Article 1er : L’arrêté du 18 juillet 2025 par lequel le préfet des Hauts-de-Seine a refusé de renouveler le titre de séjour de M. B..., l’a obligé à quitter le territoire français sans délai, a fixé le pays de destination et lui a interdit le retour sur le territoire français pour une durée de trois ans est annulé.

Article 2 : L’arrêté du 5 septembre 2025 par lequel le préfet des Hauts-de-Seine a assigné M. B... à résidence pour une durée de quarante-cinq jours, renouvelable deux fois, est annulé.

Article 3 : Il est enjoint au préfet des Hauts-de-Seine de réexaminer la demande de M. B... dans un délai d’un mois à compter de la notification du présent jugement.

Article 4 : Il est enjoint au préfet des Hauts-de-Seine de restituer à M. B... son passeport.

Article 5 : L’Etat versera la somme de 2 000 euros à M. B... au titre de l’article L. 761-1 du code de justice administrative.

Article 6 : Le surplus des conclusions des requêtes de M. B... sont rejetées.









Article 7 : Le présent jugement sera notifié à M. A... B... et au préfet des Hauts-de-Seine.

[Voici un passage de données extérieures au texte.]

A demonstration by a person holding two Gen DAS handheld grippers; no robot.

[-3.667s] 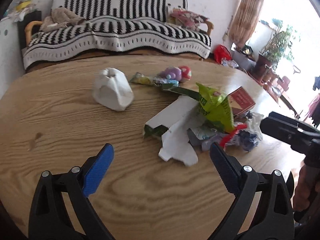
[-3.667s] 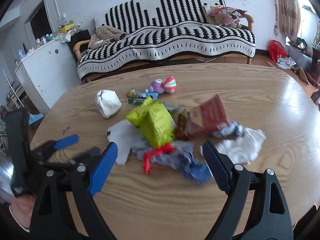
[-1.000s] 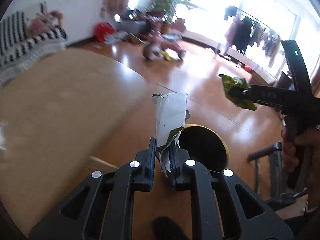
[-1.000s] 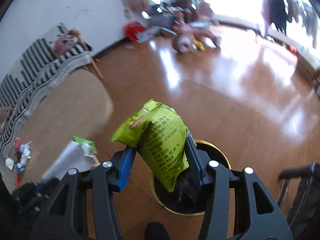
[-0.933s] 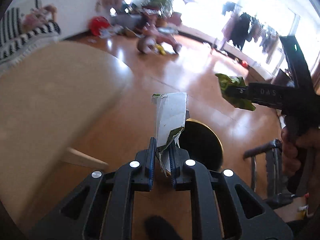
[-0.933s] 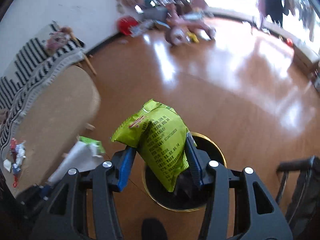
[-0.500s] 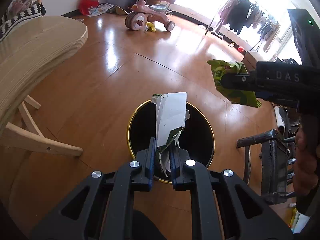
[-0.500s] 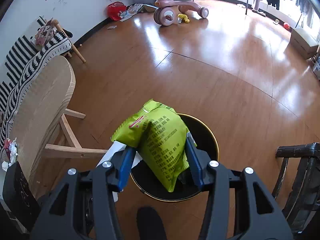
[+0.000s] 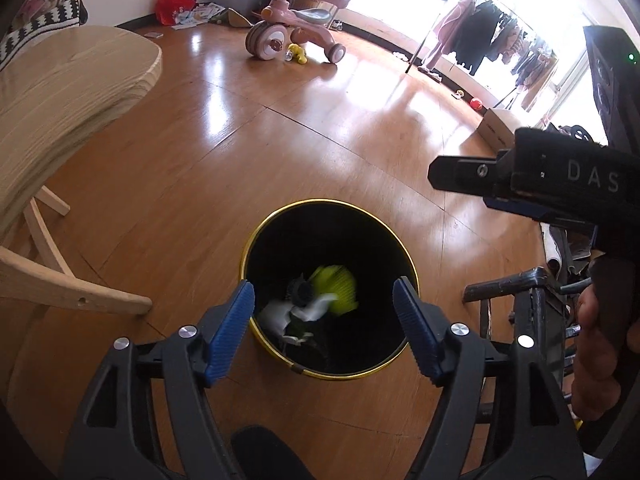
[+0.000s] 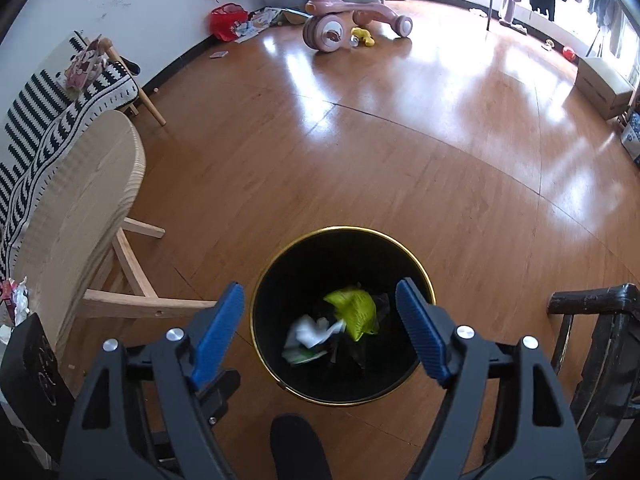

Rendu public par mise à disposition du greffe le 11 octobre 2025.

Le magistrat désigné,

signé

J. BelhadjLa greffière,

signé

Z. BouayyadiLa République mande et ordonne au préfet des Hauts-de-Seine en ce qui le concerne ou à tous commissaires de justice à ce requis en ce qui concerne les voies de droit commun, contre les parties privées, de pourvoir à l'exécution de la présente décision.